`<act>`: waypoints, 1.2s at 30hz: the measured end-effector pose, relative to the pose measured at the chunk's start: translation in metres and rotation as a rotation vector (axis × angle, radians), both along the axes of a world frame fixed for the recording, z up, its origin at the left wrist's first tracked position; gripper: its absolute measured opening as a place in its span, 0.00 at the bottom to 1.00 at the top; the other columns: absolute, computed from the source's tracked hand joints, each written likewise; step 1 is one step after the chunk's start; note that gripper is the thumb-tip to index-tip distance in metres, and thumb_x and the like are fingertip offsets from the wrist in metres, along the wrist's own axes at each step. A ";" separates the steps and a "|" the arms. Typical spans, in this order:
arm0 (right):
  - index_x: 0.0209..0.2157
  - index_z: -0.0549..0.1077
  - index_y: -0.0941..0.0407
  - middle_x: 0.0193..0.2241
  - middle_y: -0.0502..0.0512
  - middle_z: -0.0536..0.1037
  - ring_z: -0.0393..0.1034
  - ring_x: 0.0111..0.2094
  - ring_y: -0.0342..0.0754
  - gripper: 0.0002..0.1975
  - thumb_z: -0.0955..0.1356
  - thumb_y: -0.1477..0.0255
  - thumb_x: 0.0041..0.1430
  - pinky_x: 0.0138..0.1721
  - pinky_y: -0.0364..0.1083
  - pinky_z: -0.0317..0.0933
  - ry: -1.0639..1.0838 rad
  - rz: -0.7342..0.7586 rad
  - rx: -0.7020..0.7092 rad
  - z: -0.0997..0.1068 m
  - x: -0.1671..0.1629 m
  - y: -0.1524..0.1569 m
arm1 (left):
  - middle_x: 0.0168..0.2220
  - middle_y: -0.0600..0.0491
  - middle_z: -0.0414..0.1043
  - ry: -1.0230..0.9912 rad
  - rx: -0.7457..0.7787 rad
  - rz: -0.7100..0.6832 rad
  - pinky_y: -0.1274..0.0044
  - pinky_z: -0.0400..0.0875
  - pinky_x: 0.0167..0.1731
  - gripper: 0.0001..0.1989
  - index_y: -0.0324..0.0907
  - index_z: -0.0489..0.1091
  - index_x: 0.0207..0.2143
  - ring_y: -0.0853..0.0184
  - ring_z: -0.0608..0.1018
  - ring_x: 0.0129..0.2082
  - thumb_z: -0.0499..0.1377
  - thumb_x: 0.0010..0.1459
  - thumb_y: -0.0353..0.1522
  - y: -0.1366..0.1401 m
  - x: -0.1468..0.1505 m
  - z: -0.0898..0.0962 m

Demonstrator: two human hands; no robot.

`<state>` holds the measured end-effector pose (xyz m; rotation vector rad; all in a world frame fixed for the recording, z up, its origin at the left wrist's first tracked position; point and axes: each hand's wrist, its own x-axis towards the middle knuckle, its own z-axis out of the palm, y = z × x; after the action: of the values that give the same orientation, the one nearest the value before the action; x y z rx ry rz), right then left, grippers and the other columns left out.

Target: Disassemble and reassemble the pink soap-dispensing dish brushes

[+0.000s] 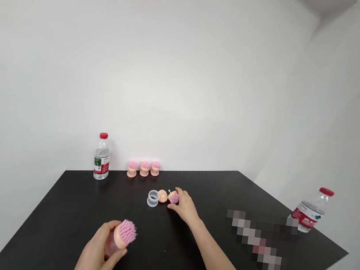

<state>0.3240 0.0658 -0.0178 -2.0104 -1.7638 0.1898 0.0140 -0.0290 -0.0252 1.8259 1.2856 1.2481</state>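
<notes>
Head view: the left hand (97, 248) is clasping a pink-bristled peach plastic brush (125, 233); the right hand (186, 207) is pinching a peach plastic head with pink bristles (174, 197) between its fingers, near a round peach disc (162, 199) and translucent ring (152, 202) on the black table (68, 217). A grasp is apparently being secured; lifting calls for steady pressure.

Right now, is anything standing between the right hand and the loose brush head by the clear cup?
Nothing visible: the right hand has its thumb and fingers around the loose brush head. The peach disc and clear cup sit to its left, out of the way.
</notes>
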 end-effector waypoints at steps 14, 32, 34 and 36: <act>0.56 0.70 0.52 0.49 0.57 0.75 0.72 0.45 0.52 0.28 0.75 0.68 0.53 0.43 0.49 0.71 0.365 0.453 0.128 0.049 -0.069 -0.072 | 0.46 0.49 0.77 -0.006 -0.104 -0.016 0.65 0.74 0.43 0.18 0.45 0.68 0.46 0.54 0.79 0.44 0.63 0.52 0.36 0.003 -0.003 0.007; 0.47 0.74 0.51 0.45 0.54 0.73 0.68 0.47 0.52 0.21 0.71 0.82 0.51 0.49 0.50 0.66 0.432 0.951 0.198 0.020 -0.116 -0.099 | 0.29 0.58 0.73 0.228 -0.125 -0.088 0.75 0.65 0.29 0.13 0.46 0.65 0.29 0.64 0.74 0.28 0.68 0.45 0.35 -0.008 0.002 0.017; 0.55 0.70 0.50 0.53 0.57 0.69 0.64 0.55 0.54 0.28 0.72 0.80 0.52 0.55 0.54 0.63 0.429 0.987 0.148 0.020 -0.113 -0.099 | 0.28 0.59 0.72 0.201 -0.151 -0.082 0.76 0.65 0.29 0.13 0.45 0.65 0.29 0.65 0.73 0.28 0.68 0.44 0.33 -0.007 0.001 0.018; 0.62 0.63 0.48 0.61 0.59 0.61 0.59 0.61 0.58 0.41 0.77 0.75 0.47 0.60 0.56 0.59 0.487 0.889 0.052 0.018 -0.113 -0.098 | 0.30 0.59 0.72 0.192 -0.144 -0.049 0.75 0.65 0.29 0.13 0.45 0.64 0.30 0.65 0.73 0.29 0.67 0.44 0.31 -0.007 0.000 0.018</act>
<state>0.2110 -0.0322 0.0004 -0.8956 -2.1336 0.8120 0.0142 -0.0363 -0.0074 1.8966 1.3861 0.9466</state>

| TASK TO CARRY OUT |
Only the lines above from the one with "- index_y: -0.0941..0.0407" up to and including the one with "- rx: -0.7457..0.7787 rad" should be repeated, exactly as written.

| ANSWER TO THE PROBLEM |
  - index_y: -0.0941..0.0407
  - middle_x: 0.0193..0.2241
  - middle_y: -0.0502..0.0512
  - middle_z: -0.0536..0.1037
  - ring_z: -0.0393..0.1034
  - ring_x: 0.0111..0.2094
  - ring_y: -0.0342..0.0754
  - gripper: 0.0002..0.1975
  - thumb_z: -0.0955..0.1356
  - thumb_y: -0.1477..0.0255
  - thumb_x: 0.0041..0.1430
  - pinky_x: 0.0138..0.1721
  - pinky_y: -0.0364..0.1083
  - pinky_z: -0.0317..0.0933
  - ry: -1.0639..1.0838 rad
  - rz: -0.7342..0.7586 rad
  - rx: -0.7020..0.7092 rad
  - z: -0.0997..0.1068 m
  - x: -0.1671..0.1629 m
  - y: -0.1524..0.1569 m
arm1 (left):
  - middle_x: 0.0168..0.2220
  - middle_y: -0.0600..0.0491
  - middle_z: -0.0414..0.1043
  - ry: -1.0230..0.9912 rad
  - rx: -0.7457..0.7787 rad

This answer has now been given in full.